You are to retype all of the data exactly as it appears.
(Beginning of STORED DATA)
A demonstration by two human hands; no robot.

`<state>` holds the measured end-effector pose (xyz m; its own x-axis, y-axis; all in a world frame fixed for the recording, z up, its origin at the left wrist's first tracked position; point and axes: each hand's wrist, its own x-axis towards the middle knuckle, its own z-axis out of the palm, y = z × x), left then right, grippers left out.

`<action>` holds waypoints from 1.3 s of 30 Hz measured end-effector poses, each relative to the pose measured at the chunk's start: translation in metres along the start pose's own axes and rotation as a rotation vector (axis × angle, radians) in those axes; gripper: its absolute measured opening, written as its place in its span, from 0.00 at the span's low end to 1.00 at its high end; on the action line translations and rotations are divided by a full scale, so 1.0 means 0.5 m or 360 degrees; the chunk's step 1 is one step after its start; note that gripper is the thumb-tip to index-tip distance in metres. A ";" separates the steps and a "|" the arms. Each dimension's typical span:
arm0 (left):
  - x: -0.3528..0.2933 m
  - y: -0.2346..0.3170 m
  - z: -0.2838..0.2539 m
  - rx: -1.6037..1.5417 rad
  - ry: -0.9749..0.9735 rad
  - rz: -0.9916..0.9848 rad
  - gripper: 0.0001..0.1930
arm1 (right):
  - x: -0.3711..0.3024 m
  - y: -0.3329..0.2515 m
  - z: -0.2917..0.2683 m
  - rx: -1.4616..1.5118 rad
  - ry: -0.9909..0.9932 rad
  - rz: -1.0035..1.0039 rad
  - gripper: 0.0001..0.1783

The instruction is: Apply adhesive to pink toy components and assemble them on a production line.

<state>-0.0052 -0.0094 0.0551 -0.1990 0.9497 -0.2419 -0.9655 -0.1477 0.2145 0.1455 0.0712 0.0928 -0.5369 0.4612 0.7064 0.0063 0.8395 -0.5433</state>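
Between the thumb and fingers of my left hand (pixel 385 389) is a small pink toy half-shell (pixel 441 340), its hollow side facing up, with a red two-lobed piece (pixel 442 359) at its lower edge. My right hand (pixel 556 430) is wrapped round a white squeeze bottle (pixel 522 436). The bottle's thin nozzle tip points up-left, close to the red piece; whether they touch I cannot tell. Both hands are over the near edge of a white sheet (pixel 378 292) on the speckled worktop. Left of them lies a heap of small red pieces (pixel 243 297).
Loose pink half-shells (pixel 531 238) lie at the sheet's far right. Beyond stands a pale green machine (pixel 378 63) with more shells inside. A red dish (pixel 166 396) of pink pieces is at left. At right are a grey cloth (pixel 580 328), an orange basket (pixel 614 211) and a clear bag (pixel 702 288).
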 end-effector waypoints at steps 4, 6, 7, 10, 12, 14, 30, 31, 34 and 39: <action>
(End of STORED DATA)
WRITTEN RESPONSE →
A demonstration by two human hands; no robot.

`<state>` holds the measured end-effector pose (xyz m; its own x-axis, y-axis; all in a world frame fixed for the recording, z up, its origin at the left wrist's first tracked position; point and axes: each hand's wrist, its own x-axis towards the middle knuckle, its own z-axis out of the palm, y = z × x), left then right, grippers left out.

`<action>` holds waypoints from 1.3 s of 30 Hz measured end-effector poses, each relative to the pose measured at the chunk's start: translation in metres along the start pose's own axes and rotation as a rotation vector (axis × angle, radians) in those axes; gripper: its absolute measured opening, written as its place in its span, from 0.00 at the span's low end to 1.00 at its high end; on the action line translations and rotations are divided by a full scale, so 1.0 means 0.5 m or 360 degrees; the chunk's step 1 is one step after its start; note that gripper is the thumb-tip to index-tip distance in metres. A ";" separates the steps and a "|" the arms. Each dimension's typical span:
arm0 (left):
  - x: -0.3528..0.2933 m
  - y: -0.2346..0.3170 m
  - z: -0.2838..0.2539 m
  - rx: -1.6037..1.5417 rad
  - ry: -0.9749..0.9735 rad
  - rz: -0.9916..0.9848 rad
  - gripper: 0.0001..0.1930
arm1 (right):
  - x: -0.3711..0.3024 m
  - y: -0.3329..0.2515 m
  - z: -0.2917..0.2683 m
  - rx: -1.4616..1.5118 rad
  - ry: -0.9909..0.9932 rad
  - rz: -1.0035..1.0039 rad
  - gripper: 0.0001..0.1783

The instruction is: Apply adhesive to pink toy components and assemble them on a production line.

<state>-0.0052 -0.0094 0.0551 -0.1990 0.9497 -0.2419 -0.9655 -0.1477 0.2145 0.1455 0.0712 0.0928 -0.5369 0.4612 0.7064 0.0063 0.8395 -0.5433</state>
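Between the thumb and fingers of my left hand (pixel 385 389) is a small pink toy half-shell (pixel 441 340), its hollow side facing up, with a red two-lobed piece (pixel 442 359) at its lower edge. My right hand (pixel 556 430) is wrapped round a white squeeze bottle (pixel 522 436). The bottle's thin nozzle tip points up-left, close to the red piece; whether they touch I cannot tell. Both hands are over the near edge of a white sheet (pixel 378 292) on the speckled worktop. Left of them lies a heap of small red pieces (pixel 243 297).
Loose pink half-shells (pixel 531 238) lie at the sheet's far right. Beyond stands a pale green machine (pixel 378 63) with more shells inside. A red dish (pixel 166 396) of pink pieces is at left. At right are a grey cloth (pixel 580 328), an orange basket (pixel 614 211) and a clear bag (pixel 702 288).
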 end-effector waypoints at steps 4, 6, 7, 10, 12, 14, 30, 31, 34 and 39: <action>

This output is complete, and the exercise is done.